### What the task asks
Copy the lines below that contain "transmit".
--------------------
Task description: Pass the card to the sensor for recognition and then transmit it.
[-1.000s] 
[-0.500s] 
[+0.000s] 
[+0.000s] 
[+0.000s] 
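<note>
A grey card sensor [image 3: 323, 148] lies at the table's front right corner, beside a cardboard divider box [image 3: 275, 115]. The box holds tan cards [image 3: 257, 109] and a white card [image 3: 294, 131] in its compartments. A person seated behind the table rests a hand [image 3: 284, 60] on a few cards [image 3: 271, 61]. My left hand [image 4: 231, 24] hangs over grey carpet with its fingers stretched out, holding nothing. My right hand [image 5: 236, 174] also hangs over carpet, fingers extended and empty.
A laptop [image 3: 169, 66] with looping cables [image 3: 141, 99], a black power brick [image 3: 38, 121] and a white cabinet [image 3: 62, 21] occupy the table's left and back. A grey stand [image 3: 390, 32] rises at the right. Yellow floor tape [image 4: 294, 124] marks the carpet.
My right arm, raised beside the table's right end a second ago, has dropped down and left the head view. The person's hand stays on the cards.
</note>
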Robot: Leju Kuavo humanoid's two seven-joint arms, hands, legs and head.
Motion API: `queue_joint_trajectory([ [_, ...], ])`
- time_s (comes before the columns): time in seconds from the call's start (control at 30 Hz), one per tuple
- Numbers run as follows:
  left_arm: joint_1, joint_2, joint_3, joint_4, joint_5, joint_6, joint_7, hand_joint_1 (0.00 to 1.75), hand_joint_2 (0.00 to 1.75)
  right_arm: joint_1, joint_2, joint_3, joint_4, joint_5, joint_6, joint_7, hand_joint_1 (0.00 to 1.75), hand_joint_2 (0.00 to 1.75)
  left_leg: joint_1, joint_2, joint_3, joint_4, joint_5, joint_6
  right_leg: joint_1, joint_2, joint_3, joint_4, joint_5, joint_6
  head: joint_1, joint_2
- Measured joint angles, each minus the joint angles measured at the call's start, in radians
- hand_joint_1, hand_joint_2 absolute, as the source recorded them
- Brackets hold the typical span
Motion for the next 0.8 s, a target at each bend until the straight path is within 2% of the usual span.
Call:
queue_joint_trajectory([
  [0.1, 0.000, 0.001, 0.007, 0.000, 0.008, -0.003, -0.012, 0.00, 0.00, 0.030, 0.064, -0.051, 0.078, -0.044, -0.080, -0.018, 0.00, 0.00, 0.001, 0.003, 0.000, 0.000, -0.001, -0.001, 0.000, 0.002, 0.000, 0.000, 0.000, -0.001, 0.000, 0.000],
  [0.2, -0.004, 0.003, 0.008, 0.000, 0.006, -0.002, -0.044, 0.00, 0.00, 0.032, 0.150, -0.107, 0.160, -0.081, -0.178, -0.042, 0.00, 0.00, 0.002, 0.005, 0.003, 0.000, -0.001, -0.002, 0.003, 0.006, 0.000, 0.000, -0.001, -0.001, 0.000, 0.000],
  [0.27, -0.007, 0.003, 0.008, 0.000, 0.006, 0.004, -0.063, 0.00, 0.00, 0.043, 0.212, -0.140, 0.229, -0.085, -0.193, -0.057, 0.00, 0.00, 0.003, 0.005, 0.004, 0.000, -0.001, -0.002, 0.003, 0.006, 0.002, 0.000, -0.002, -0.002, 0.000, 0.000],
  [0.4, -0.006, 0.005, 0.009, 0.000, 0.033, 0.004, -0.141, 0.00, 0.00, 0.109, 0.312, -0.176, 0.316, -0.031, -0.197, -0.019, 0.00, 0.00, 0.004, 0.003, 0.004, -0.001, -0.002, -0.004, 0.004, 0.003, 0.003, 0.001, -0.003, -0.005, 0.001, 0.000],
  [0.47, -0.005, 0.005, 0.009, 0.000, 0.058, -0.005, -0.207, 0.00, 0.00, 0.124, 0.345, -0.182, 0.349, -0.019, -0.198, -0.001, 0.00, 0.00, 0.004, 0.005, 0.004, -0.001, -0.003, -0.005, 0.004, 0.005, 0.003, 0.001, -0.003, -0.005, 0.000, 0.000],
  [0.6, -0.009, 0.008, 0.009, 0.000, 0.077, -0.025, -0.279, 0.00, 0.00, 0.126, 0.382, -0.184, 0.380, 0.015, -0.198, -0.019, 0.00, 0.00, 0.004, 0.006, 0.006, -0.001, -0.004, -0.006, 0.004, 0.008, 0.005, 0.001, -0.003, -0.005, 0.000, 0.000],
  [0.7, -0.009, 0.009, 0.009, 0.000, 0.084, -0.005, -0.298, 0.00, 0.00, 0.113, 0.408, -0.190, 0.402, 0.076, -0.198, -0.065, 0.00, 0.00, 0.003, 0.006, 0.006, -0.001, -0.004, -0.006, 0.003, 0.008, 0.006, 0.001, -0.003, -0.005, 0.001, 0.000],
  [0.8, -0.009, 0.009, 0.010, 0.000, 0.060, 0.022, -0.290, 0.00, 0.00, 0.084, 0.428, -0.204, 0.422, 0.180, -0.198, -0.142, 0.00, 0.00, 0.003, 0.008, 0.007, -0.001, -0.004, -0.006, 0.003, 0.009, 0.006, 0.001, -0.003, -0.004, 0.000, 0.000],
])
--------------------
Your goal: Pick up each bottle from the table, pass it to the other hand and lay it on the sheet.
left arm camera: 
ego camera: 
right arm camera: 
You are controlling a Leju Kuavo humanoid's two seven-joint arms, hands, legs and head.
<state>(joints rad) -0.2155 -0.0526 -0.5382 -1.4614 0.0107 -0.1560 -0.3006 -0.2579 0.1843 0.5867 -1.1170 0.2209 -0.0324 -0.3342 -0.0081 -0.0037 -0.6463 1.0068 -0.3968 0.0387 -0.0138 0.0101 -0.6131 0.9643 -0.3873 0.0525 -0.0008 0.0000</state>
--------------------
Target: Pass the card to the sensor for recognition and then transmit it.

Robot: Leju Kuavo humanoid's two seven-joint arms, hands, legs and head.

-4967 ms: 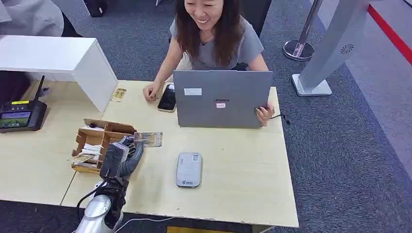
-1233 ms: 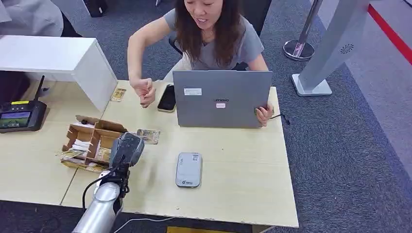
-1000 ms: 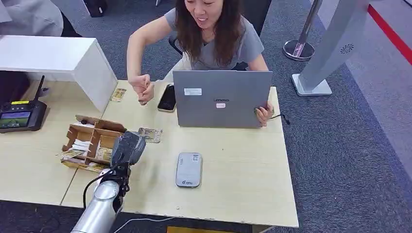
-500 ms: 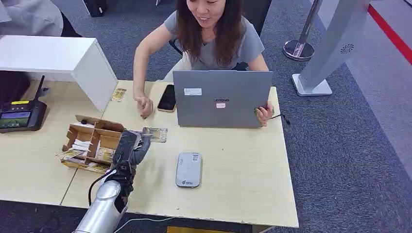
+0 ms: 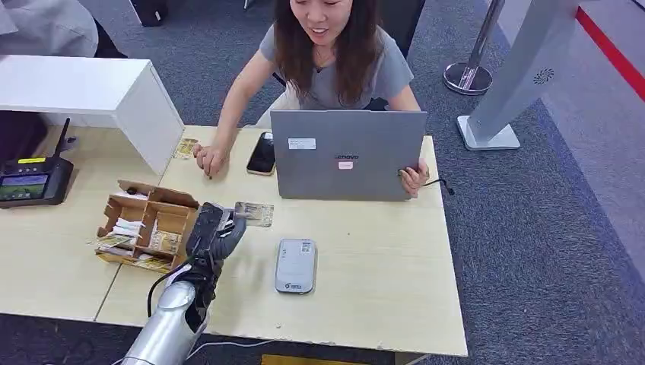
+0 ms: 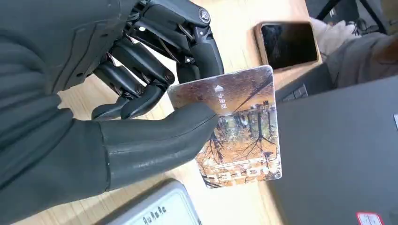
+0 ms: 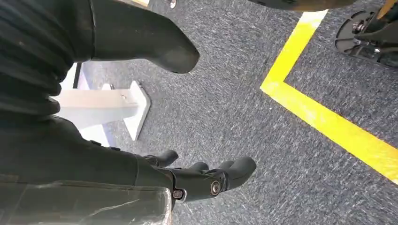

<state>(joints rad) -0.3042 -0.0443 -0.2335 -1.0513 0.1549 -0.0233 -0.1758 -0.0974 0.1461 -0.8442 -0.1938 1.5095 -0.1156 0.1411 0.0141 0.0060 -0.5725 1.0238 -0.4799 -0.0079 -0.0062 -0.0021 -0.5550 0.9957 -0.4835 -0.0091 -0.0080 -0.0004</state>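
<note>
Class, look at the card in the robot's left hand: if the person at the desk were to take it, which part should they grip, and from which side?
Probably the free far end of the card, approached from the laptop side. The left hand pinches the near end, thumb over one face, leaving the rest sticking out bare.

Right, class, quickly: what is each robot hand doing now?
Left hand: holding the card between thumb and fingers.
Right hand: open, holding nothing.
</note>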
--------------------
### Solution
Task description: Pass the card to the sensor for recognition and then transmit it.
Target: Pass the card to the sensor for recognition and then transmit it.

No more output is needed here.